Таким образом, «Повесть о Савве Грудцыне» можно рассматривать как переходное произведение, все еще глубоко укорененное в средневековом русском мировоззрении и ценностях. Только после реформ Петра I западный кодекс любви, а вместе с ним и концепция любви как болезни прорываются в русскую культуру и литературу. Введение Петром ассамблей – общественных собраний, в которых впервые в русской истории участвовали женщины, – внесло огромный вклад в развитие амурной культуры в России.
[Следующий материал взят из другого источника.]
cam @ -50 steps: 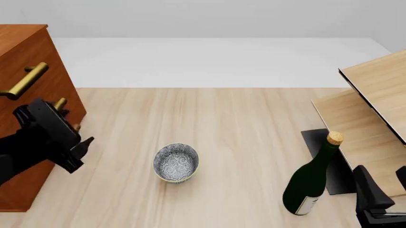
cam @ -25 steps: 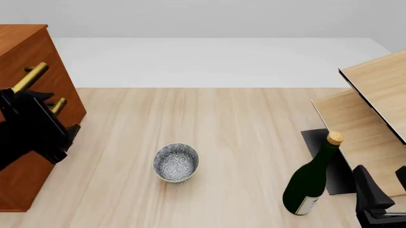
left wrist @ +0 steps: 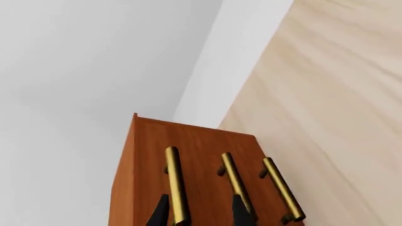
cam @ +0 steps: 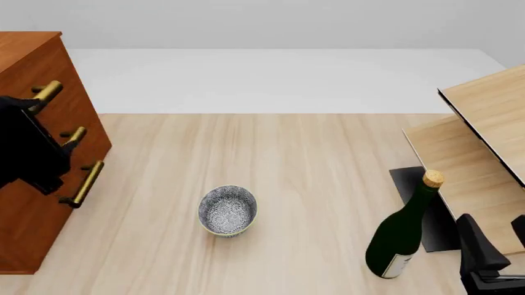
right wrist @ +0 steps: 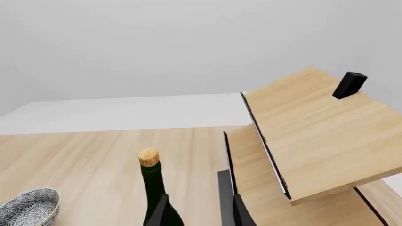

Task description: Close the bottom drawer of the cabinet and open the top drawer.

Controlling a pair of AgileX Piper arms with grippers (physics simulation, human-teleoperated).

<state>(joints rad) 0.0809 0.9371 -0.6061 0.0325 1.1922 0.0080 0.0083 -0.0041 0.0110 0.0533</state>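
We see the left gripper (left wrist: 199,213) right at the cabinet (cam: 37,147) front, fingertips (left wrist: 162,214) spread, either side of the top drawer (left wrist: 150,165) handle w/o clamping it — the brass bar runs between them in the wrist view. The bottom drawer (cam: 49,212) sits below the gripper, front flush w/ the other drawers, handle showing just under the arm. The right gripper (right wrist: 199,213) hangs low, well apart from the cabinet, fingers parted w/ nothing between them; a green bottle (cam: 402,236) stands just ahead of it, a pale rack (cam: 484,153) beside — a patterned bowl (cam: 227,211) rests mid tabletop (cam: 271,160), between both grippers.
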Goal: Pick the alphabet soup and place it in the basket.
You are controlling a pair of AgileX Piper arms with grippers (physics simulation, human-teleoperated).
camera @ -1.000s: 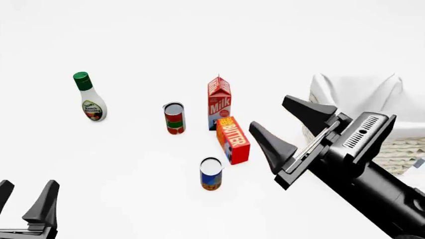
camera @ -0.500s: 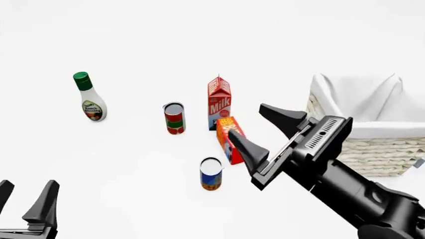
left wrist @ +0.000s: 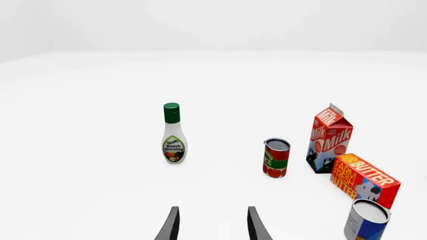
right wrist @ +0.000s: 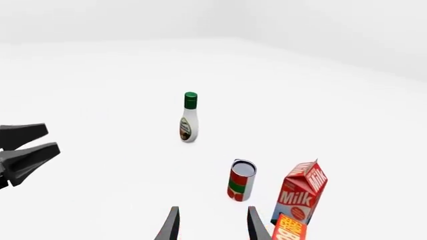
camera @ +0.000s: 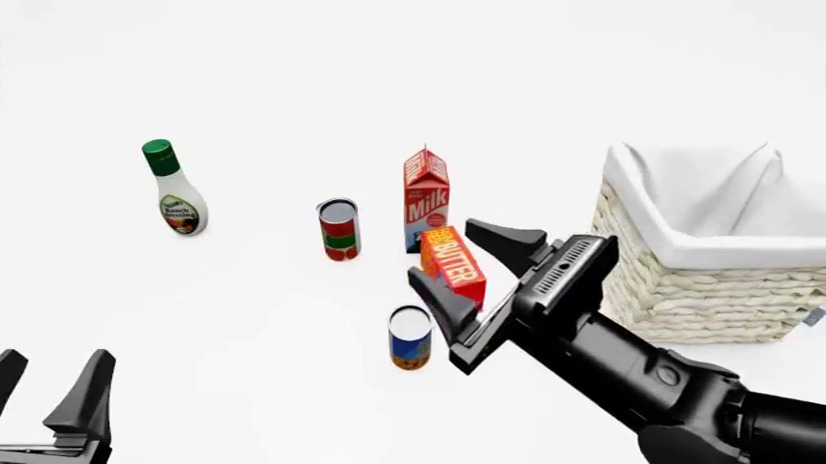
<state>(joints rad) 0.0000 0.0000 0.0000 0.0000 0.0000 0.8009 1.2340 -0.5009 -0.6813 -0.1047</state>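
Right gripper (camera: 459, 269) wide apart, straddling butter box (camera: 454, 262) above alphabet soup (camera: 410, 337); left gripper (camera: 49, 389) parted, low; basket (camera: 697, 280) holds only cloth.

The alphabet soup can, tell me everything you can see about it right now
The alphabet soup can is a small cylinder with a silvery-white flat top, a blue upper label and an orange-red lower band. It looks like metal with a printed wrap. It stands upright on the white table, nearest the camera of the groceries, just in front of the butter box with a gap between them. Nothing grips it: the right hand hangs open just to its right, not touching. The left wrist view catches it at the frame's edge.
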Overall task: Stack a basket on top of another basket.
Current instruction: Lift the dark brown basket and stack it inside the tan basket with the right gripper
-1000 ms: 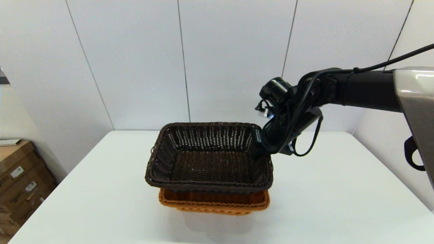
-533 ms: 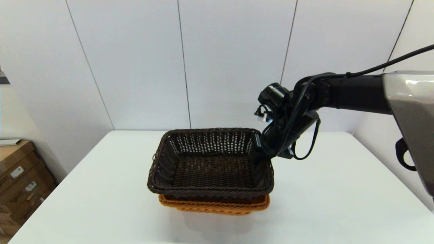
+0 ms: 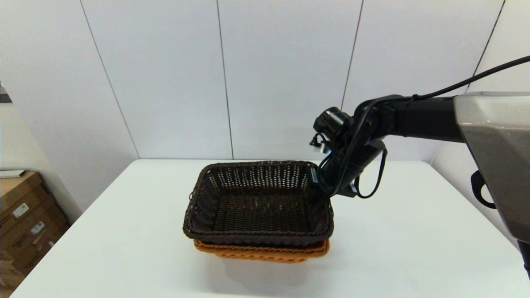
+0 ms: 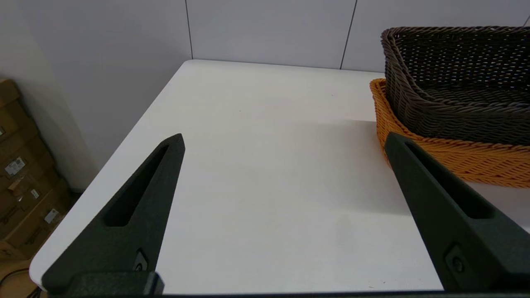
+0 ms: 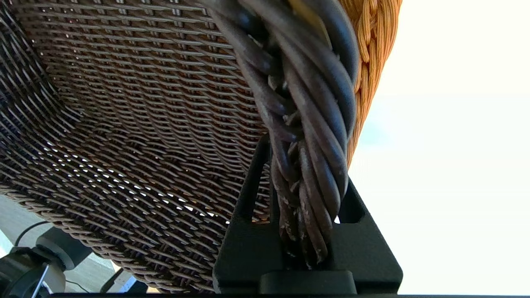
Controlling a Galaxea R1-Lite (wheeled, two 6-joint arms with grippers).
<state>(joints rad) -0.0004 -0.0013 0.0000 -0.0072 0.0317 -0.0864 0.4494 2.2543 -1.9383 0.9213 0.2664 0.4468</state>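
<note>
On the white bench (image 3: 414, 231), near its middle, a dark brown woven basket (image 3: 256, 205) sits nested in the top of an orange-tan woven basket (image 3: 265, 251). Only the orange-tan basket's front braided rim and a strip of its wall show below the dark one in the head view. The dark basket looks slightly tilted, with its far right corner a little higher.

The right gripper (image 3: 316, 188) reaches in from the right on a black arm with looped cables and meets the dark basket at its right rim, toward the far corner. In the right wrist view, the right gripper (image 5: 306, 231) has its jaws pinching the dark basket's thick braided rim, one finger inside the basket and one outside.

The left gripper (image 4: 283, 142) does not show in the head view. Its own wrist view shows it hovering low over bare bench to the left of the baskets, jaws spread wide and holding nothing. Cardboard boxes (image 3: 25, 223) stand on the floor beyond the bench's left edge, against pale wall panels.
</note>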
По мнению некоторых позднейших мемуаристов, эти новые общества не просто создали новые формы жизни, они породили новые переживания, среди которых – «до того… незнаемая» страстная любовь [Щербатов 1896–1898, 2: 152] 45 . При такой интерпретации петровских реформ светская романтическая любовь предстает как культурный конструкт, совершенно отсутствующий в русской жизни (а не только в литературе) допетровского периода.
45
Негативная оценка этих нововведений автором очевидна из названия его мемуаров – «О повреждении нравов в России».
Ранние русские мемуары подтверждают взгляд на романтический опыт как на исключительно чужеродный. Один из самых ранних частных дневников в русской культуре, «Жизнь князя Бориса Ивановича Куракина, им самим написанная», фиксирует следующий амурный эпизод из путешествия автора по Европе:
И въ ту свою бытность былъ инаморат (въ) славную хорошеством одною читадинку, называлася signora Francescha Rota, которую имел за медресу во всю ту свою бытность. И так былъ inomarato, что не мог ни часу без нея быть, которая коштовала мне в те два месяца 1000 червонных. И разстался с великою плачью и печалью, аж до сих пор из сердца моего тот amor не может выдти и, чаю, не выдетъ. И взялъ на меморию ея персону, и обещал къ ней опять возвратиться… [Куракин 1890–1902, 1: 278].
От внимания читателя едва ли ускользнет, что каждое слово, связанное с любовным опытом князя, – итальянское, иногда транслитерированное, иногда нет: «инаморат», с его искаженным вариантом «inomarato», «медреса» и, что особенно важно, «amor». Очевидно, что «перевод» западной любовной лексики представлял для автора не только лингвистическую, но и культурную трудность. Отказ Куракина от подобного перевода отражает не его некомпетентность в русском языке, как предполагают некоторые критики, а более универсальную культурную проблему описания романтического опыта на русском языке без обращения к религиозным или морализаторским коннотациям 46 .
46
В своей истории русского литературного языка XVII–XVIII веков В. В. Виноградов приводит этот отрывок как прискорбный пример языковых излишеств и «варваризмов» петровской эпохи и интерпретирует использование автором иностранных слов его неспособностью выражаться на «правильном, нормальном» русском языке [Виноградов 1982: 69]. Г. А. Гуковский использует тот же пример из письма Куракина для подтверждения своей точки зрения, однако подчеркивает, что «даже чрезмерное увлечение иностранщиной в языке не всегда было проявлением модничанья. Просто очень трудно было выразить старыми русскими словами новые чувства и представления, а если и были такие старые слова, они не выражали общего колорита европеизации русского культурного сознания переломного времени» [Гуковский 1999: 17].